Większość oddziałów dziecięcych w Polsce jest przepełniona małymi pacjentami mającymi infekcje wirusowe. O większej ich liczbie mówią też pilscy padiatrzy.
Gabinety pediatryczne pękają w szwach. Powodem są rotawirusy odpowiedzialne za infekcje jelitowe. Gdy tzw. jelitówka dziecko już dopadnie, trwa od 3 do 7 dni.
- W zdecydowanej większości przebiegają w miarę łagodnie, czyli nie wymagają hospitalizacji i nawadniania. Można to opanować w domu, natomiast jest bardzo zakaźne, ponieważ padają całe rodziny, również rodzice - mówi lek. med. Adam Gronowski, pediatra
Objawy są typowe dla infekcji jelitowych.
- Nudności, wymioty, gorączka. Tego jest bardzo dużo i w tej chwili są to dominujący pacjenci na wielu oddziałach dziecięcych w Polsce - wyjaśnia lek. med. Maciej Osiecki, pediatra, ordynator oddziału dziecięcego Szpitala Specjalistycznego w Pile
Także tym w pilskim szpitalu specjalistycznym. Za plagę zachorowań na rotawirusy pośrednio odpowiada pandemia koronawirusa i wprowadzone z jej powodu obostrzenia.

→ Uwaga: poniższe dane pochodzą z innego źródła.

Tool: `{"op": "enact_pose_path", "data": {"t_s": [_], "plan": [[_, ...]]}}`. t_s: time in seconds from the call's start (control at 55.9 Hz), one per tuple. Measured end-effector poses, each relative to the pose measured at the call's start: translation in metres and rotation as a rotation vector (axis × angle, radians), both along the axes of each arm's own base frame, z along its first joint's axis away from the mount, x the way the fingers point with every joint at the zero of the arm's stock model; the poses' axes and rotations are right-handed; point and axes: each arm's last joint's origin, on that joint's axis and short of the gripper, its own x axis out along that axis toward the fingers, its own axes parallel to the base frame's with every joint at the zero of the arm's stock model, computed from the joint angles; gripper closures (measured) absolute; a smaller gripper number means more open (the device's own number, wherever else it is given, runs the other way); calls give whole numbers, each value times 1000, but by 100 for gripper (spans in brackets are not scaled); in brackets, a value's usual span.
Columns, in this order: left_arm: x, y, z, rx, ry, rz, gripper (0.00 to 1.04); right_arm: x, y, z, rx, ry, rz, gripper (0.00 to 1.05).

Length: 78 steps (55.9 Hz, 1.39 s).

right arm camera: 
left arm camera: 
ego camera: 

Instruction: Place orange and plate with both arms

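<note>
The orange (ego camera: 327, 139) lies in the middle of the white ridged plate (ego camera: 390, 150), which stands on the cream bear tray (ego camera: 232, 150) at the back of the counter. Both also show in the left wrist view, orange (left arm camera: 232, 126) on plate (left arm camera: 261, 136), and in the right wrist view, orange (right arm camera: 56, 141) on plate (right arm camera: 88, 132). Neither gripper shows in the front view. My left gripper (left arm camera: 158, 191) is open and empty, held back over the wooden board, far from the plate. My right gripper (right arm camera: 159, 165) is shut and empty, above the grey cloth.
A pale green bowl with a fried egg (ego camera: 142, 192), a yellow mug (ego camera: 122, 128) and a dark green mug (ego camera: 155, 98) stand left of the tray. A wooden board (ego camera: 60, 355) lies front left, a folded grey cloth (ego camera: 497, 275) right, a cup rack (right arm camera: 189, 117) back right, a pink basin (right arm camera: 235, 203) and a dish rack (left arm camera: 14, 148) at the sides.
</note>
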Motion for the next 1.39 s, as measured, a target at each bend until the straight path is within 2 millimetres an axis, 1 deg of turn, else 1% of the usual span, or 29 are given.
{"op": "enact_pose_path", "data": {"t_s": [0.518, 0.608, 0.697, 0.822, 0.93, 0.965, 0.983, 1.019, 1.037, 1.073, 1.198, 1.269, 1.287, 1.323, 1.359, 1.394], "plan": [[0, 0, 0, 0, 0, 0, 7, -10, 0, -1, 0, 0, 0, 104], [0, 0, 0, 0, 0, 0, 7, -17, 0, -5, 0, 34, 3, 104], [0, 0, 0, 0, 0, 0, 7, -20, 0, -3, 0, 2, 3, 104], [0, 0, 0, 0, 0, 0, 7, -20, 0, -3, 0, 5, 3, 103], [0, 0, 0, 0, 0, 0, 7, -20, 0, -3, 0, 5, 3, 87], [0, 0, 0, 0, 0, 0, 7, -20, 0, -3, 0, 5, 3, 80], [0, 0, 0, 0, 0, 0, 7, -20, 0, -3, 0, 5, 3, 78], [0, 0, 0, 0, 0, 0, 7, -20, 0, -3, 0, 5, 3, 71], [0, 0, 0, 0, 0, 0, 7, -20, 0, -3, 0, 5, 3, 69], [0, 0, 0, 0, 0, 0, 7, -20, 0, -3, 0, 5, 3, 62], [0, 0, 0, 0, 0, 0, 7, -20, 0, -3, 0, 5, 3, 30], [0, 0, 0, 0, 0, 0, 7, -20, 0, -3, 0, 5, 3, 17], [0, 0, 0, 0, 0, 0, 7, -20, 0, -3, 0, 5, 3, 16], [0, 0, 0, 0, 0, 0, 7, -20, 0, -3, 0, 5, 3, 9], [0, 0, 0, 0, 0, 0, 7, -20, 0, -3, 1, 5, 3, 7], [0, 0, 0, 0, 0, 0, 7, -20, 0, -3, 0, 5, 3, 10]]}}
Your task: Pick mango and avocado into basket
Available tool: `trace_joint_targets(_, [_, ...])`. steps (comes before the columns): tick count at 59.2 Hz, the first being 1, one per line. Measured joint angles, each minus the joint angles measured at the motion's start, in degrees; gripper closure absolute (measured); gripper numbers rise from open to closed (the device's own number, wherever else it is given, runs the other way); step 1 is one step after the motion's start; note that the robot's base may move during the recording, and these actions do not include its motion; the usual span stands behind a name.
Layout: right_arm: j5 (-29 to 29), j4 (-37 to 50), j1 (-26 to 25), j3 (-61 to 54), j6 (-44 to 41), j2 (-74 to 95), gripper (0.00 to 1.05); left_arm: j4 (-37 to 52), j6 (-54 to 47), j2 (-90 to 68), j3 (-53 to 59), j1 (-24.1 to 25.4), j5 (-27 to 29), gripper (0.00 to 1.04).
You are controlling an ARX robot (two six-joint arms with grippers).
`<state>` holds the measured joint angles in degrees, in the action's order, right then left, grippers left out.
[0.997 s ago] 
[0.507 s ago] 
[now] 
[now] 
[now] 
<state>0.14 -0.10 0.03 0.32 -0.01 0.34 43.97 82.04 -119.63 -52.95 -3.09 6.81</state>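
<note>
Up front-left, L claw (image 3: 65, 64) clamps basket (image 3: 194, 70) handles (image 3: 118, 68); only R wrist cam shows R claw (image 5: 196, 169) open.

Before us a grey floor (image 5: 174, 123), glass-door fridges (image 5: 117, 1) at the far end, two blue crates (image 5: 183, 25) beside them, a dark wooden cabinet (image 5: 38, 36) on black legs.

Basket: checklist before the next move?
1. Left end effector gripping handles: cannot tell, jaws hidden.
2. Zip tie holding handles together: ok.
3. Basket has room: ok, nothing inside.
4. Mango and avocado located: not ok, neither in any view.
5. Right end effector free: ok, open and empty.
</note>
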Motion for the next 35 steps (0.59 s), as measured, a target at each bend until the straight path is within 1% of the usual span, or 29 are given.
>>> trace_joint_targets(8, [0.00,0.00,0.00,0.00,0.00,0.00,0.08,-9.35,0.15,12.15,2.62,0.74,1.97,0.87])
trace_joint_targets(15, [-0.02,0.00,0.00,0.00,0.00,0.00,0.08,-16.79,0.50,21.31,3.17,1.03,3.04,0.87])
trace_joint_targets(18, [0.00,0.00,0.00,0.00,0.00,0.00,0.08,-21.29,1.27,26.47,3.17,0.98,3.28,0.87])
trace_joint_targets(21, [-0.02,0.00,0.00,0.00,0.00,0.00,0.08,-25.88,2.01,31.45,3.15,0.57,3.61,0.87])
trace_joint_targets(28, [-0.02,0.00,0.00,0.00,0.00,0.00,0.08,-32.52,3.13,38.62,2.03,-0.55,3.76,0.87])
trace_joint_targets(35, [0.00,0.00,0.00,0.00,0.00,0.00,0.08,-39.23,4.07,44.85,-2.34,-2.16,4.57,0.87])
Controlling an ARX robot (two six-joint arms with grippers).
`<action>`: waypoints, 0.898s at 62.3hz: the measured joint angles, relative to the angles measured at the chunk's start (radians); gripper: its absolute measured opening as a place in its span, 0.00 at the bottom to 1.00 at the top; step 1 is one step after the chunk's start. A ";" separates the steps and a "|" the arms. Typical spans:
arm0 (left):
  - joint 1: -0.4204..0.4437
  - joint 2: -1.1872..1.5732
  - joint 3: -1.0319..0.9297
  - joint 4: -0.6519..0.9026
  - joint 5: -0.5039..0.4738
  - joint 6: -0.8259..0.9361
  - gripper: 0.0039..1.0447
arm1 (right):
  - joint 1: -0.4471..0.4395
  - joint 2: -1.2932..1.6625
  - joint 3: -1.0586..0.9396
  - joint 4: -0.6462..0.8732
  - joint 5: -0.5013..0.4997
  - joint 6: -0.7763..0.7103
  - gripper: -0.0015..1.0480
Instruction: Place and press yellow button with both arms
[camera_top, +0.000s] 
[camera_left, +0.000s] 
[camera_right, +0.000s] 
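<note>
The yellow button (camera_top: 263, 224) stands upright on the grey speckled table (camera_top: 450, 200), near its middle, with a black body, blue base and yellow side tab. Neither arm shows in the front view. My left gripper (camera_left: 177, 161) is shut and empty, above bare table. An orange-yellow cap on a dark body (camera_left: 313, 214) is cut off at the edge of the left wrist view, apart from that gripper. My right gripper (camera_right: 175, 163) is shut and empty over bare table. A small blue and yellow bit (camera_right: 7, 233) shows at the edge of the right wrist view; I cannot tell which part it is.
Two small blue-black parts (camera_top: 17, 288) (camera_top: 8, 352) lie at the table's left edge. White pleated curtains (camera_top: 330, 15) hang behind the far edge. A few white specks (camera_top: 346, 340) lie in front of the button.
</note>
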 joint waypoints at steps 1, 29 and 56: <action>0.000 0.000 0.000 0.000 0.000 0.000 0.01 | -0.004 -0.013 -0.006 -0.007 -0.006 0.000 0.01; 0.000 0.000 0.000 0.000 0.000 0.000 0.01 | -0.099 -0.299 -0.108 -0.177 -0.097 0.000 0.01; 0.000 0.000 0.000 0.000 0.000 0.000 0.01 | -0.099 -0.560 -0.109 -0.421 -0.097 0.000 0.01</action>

- Ma to związek z tym, że przez dwa lata mało chorowaliśmy. Natura nie zna próżni i później zaczyna wypełniać te wszystkie dziury, które powstały, czyli odporność populacyjna na daną chorobę się zmniejszyła i ona w tej chwili znajduje swoją niszę i ją wypełnia - tłumaczy dr Maciej Osiecki
Grypę jelitową wywołują rotawirusy. Dla dzieci od ubiegłego roku refundowana jest szczepionka, która chroni przed ciężkim przebiegiem choroby i w konsekwencji jego powikłaniami, w tym m. in. zapaleniem mięśnia sercowego.